There is a difference between thinking in the long run and projecting our preferences out to the long run, and thinking backwards from there. Perhaps Middle Eastern democracies will, eventually yield regimes able and willing to fight each other, or oppose the US through internal or external balancing. Perhaps the winner that ultimately emerges from geopolitical shifts will be Iran, or China, or forces hollowing away at the state. We don’t know. As Patrick Porter points out, democratic peace theories are ahistorical, and applying their narrative to policy suggestions now basically implies that democracy causes peace (rather than the other way around, or some third factor causing both) is wishful thinking. I would go further, and say that as a policy option which we can “promote,” it relies on a sanitized version of history where confronting the bourgeois-social republican divide, figuring out how to integrate Catholicism and democracy, dealing with nationalism, self-determination, and totalitarianism never really counted because these things happened before the mid-late 20th century.

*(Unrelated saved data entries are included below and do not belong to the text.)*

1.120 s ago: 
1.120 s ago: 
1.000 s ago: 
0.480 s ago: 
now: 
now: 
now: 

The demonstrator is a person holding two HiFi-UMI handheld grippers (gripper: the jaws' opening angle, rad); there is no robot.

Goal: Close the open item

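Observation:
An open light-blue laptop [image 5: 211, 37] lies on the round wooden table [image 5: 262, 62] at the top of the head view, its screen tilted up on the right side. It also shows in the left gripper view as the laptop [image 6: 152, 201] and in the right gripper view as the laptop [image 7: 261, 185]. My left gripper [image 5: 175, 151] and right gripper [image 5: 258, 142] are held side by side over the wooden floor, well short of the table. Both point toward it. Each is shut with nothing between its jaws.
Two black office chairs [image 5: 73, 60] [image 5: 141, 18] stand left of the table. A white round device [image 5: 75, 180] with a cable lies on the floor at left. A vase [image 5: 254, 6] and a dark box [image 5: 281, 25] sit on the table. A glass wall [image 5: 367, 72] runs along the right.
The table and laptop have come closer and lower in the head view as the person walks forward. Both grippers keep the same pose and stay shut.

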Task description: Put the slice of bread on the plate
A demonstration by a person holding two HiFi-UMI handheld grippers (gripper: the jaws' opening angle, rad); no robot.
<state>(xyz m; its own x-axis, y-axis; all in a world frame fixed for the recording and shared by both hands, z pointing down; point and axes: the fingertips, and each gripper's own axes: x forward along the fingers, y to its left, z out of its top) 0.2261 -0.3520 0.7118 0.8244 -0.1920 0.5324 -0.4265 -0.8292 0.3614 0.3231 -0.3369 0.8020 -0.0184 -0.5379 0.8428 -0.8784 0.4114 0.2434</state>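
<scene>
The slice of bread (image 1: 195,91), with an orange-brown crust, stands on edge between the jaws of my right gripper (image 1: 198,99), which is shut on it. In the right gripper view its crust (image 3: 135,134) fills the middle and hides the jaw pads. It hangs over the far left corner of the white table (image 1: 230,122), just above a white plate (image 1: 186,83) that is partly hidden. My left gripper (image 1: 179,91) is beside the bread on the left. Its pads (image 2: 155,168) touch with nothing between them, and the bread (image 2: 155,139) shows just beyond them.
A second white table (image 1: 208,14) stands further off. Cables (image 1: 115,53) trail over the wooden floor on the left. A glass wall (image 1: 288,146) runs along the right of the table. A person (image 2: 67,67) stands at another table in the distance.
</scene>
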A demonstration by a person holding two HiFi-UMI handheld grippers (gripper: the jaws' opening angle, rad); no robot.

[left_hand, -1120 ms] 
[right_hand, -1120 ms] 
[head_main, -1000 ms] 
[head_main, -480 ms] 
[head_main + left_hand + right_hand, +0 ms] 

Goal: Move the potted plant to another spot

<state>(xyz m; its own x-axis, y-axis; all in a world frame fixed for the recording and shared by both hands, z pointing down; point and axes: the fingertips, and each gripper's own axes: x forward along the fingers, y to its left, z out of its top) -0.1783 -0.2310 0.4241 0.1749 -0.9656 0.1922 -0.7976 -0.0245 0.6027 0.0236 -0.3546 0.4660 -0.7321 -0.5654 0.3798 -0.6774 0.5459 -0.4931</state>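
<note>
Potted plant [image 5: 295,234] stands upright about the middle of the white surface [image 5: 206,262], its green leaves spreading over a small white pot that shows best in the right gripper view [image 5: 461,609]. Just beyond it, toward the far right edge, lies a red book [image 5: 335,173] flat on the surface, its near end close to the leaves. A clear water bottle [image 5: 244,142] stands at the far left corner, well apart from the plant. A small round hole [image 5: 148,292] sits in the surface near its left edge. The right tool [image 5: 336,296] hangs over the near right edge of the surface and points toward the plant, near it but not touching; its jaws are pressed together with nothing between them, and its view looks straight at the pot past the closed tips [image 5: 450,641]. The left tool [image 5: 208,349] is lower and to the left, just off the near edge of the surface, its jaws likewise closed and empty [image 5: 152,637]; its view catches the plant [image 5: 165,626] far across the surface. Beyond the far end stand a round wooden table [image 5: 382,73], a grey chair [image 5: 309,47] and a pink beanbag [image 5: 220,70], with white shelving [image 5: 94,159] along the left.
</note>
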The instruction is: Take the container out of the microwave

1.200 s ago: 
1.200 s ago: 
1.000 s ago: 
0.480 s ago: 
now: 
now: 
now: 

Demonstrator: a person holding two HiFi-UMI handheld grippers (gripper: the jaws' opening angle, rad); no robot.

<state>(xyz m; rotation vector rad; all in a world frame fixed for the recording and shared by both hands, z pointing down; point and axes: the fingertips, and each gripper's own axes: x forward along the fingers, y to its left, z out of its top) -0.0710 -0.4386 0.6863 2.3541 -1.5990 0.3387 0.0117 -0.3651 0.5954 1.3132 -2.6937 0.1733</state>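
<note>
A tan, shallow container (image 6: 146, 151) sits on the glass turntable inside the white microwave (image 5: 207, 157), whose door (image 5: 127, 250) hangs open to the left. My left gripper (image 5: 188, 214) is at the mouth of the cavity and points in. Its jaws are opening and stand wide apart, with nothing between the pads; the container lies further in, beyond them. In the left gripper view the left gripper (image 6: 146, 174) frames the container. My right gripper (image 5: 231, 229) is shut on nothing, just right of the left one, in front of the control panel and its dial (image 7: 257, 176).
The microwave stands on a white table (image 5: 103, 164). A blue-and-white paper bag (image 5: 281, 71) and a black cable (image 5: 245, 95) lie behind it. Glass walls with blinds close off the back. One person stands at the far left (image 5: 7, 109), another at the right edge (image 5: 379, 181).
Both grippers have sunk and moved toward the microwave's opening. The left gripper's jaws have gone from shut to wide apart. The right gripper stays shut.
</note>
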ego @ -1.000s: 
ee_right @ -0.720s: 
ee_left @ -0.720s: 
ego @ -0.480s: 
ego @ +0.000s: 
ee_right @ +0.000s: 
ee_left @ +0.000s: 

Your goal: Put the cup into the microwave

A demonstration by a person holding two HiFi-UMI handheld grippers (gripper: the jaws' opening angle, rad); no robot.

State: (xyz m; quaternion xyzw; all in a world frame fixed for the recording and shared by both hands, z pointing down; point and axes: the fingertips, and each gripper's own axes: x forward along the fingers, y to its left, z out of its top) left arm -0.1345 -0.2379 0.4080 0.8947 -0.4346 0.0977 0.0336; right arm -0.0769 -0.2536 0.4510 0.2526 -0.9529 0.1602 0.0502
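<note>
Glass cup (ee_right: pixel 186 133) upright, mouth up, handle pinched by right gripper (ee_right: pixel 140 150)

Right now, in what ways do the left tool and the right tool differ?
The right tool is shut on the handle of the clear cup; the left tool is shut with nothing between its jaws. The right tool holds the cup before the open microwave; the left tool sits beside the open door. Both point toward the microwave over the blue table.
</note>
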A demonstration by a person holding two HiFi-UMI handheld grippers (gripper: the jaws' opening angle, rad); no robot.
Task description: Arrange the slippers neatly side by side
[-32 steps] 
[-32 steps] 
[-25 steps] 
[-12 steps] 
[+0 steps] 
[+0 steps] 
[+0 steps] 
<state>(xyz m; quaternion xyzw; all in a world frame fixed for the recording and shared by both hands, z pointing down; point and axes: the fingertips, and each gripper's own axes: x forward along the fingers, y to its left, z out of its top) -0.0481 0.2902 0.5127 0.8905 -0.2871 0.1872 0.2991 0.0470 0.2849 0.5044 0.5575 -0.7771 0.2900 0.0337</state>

Once again, historical analogy is a starting point, not the last word. We will not see history repeat itself, but we will probably see the unearthing of all the questions and causes, noble and ugly, that democratizing peoples and their rulers before anyone can talk seriously about what a democratic Middle East is going to look like, let alone what it will mean for US grand strategy. President Obama will not be the last to confront this issue, and it is far too early to say his mostly successful short term strategy has failed because it impedes some hypothetical democratic, reliable ally from emerging. Now would be as good a time as any to reassess US interests in the Middle East, and think about what’s worth holding on to, holding out for, or walking out on in what will probably be a very, very long “short term.”